_TRY IT_
Reproduce each line below precisely. Drop the pictures.
══════
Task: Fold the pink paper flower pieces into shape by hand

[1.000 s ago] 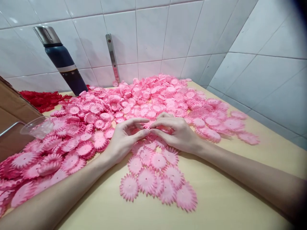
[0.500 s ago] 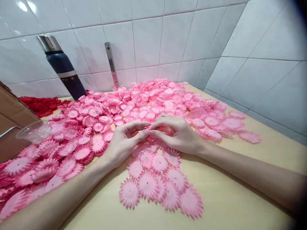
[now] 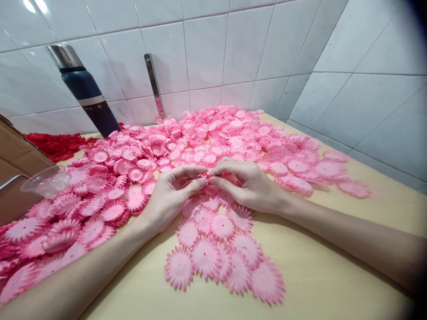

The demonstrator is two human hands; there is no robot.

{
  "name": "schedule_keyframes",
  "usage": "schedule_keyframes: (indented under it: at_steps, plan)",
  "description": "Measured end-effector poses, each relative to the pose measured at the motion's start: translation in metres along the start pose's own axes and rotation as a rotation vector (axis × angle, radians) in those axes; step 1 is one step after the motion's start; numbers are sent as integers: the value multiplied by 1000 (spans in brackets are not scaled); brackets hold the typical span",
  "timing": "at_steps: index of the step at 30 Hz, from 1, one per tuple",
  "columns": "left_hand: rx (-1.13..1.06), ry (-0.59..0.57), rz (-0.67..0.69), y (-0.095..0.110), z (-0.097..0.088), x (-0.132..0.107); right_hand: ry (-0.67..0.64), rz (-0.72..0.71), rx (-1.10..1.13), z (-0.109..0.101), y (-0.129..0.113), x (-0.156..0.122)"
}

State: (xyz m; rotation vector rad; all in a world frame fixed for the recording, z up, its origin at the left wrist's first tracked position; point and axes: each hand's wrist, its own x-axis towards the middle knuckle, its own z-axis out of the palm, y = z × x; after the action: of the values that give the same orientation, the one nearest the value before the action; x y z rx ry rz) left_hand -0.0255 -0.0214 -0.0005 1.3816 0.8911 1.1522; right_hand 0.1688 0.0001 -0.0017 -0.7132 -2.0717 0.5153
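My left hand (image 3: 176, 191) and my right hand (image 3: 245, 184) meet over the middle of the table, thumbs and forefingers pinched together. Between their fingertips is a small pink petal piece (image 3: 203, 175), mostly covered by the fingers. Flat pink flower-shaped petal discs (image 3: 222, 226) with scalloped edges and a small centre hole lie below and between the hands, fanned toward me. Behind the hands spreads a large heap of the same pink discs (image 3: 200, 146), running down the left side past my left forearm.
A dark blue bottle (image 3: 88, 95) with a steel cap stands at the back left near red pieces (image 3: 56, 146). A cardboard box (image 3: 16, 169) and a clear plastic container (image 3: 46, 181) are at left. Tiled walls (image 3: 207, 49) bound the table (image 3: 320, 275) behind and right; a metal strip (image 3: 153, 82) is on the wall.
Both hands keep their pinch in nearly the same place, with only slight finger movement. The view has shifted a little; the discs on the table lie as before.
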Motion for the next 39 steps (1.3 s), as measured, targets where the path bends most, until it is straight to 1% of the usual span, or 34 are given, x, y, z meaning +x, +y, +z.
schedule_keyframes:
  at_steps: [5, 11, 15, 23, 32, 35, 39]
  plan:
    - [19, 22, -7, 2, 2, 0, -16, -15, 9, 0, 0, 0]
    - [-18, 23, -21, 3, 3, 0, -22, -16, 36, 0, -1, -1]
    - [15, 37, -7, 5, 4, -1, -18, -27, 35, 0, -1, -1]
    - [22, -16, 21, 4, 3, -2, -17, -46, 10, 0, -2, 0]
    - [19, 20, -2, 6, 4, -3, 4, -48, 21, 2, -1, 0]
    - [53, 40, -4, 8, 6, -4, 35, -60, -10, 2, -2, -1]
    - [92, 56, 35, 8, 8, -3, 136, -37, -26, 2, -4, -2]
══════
_EXPECTED OUTPUT_
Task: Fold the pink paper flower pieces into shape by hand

[1.000 s ago] 
[0.500 s ago] 
[now] 

The demonstrator is two human hands; there is no robot.

{
  "name": "schedule_keyframes",
  "usage": "schedule_keyframes: (indented under it: at_steps, plan)",
  "description": "Measured end-effector poses, each relative to the pose measured at the motion's start: translation in metres along the start pose's own axes and rotation as a rotation vector (axis × angle, radians) in those axes; step 1 is one step after the motion's start; numbers are sent as integers: the value multiplied by 1000 (spans in brackets are not scaled); brackets hold the typical span",
  "timing": "at_steps: index of the step at 30 Hz, from 1, one per tuple",
  "columns": "left_hand: rx (-1.13..1.06), ry (-0.59..0.57), rz (-0.67..0.69), y (-0.095..0.110), z (-0.097..0.088), x (-0.132..0.107); right_hand: ry (-0.67..0.64), rz (-0.72..0.71), rx (-1.10..1.13), z (-0.109..0.101), y (-0.129..0.113), x (-0.156..0.122)"
}

State: (xyz m; rotation vector rad; all in a world frame fixed for the recording, z up, its origin at the left wrist's first tracked position; point and axes: each hand's wrist, its own x-axis towards the middle knuckle, its own z-axis out of the palm, y = z × x; after the action: of the values that give the same orientation, the one nearest the value before the action; x y z rx ry rz) left_hand -0.0255 -0.0214 -0.0005 1.3816 0.8911 1.1522; right_hand 0.1688 0.0001 -0.0017 -0.7132 -2.0717 0.5153
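My left hand (image 3: 176, 191) and my right hand (image 3: 245, 184) meet over the middle of the table, thumbs and forefingers pinched together. Between their fingertips is a small pink petal piece (image 3: 203, 175), mostly covered by the fingers. Flat pink flower-shaped petal discs (image 3: 222, 226) with scalloped edges and a small centre hole lie below and between the hands, fanned toward me. Behind the hands spreads a large heap of the same pink discs (image 3: 200, 146), running down the left side past my left forearm.
A dark blue bottle (image 3: 88, 95) with a steel cap stands at the back left near red pieces (image 3: 56, 146). A cardboard box (image 3: 16, 169) and a clear plastic container (image 3: 46, 181) are at left. Tiled walls (image 3: 207, 49) bound the table (image 3: 320, 275) behind and right; a metal strip (image 3: 153, 82) is on the wall.
Both hands keep their pinch in nearly the same place, with only slight finger movement. The view has shifted a little; the discs on the table lie as before.
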Motion for the next 39 steps (1.3 s), as measured, targets where the path bends most, until it is straight to 1% of the usual span, or 34 are given, x, y, z meaning +x, +y, +z.
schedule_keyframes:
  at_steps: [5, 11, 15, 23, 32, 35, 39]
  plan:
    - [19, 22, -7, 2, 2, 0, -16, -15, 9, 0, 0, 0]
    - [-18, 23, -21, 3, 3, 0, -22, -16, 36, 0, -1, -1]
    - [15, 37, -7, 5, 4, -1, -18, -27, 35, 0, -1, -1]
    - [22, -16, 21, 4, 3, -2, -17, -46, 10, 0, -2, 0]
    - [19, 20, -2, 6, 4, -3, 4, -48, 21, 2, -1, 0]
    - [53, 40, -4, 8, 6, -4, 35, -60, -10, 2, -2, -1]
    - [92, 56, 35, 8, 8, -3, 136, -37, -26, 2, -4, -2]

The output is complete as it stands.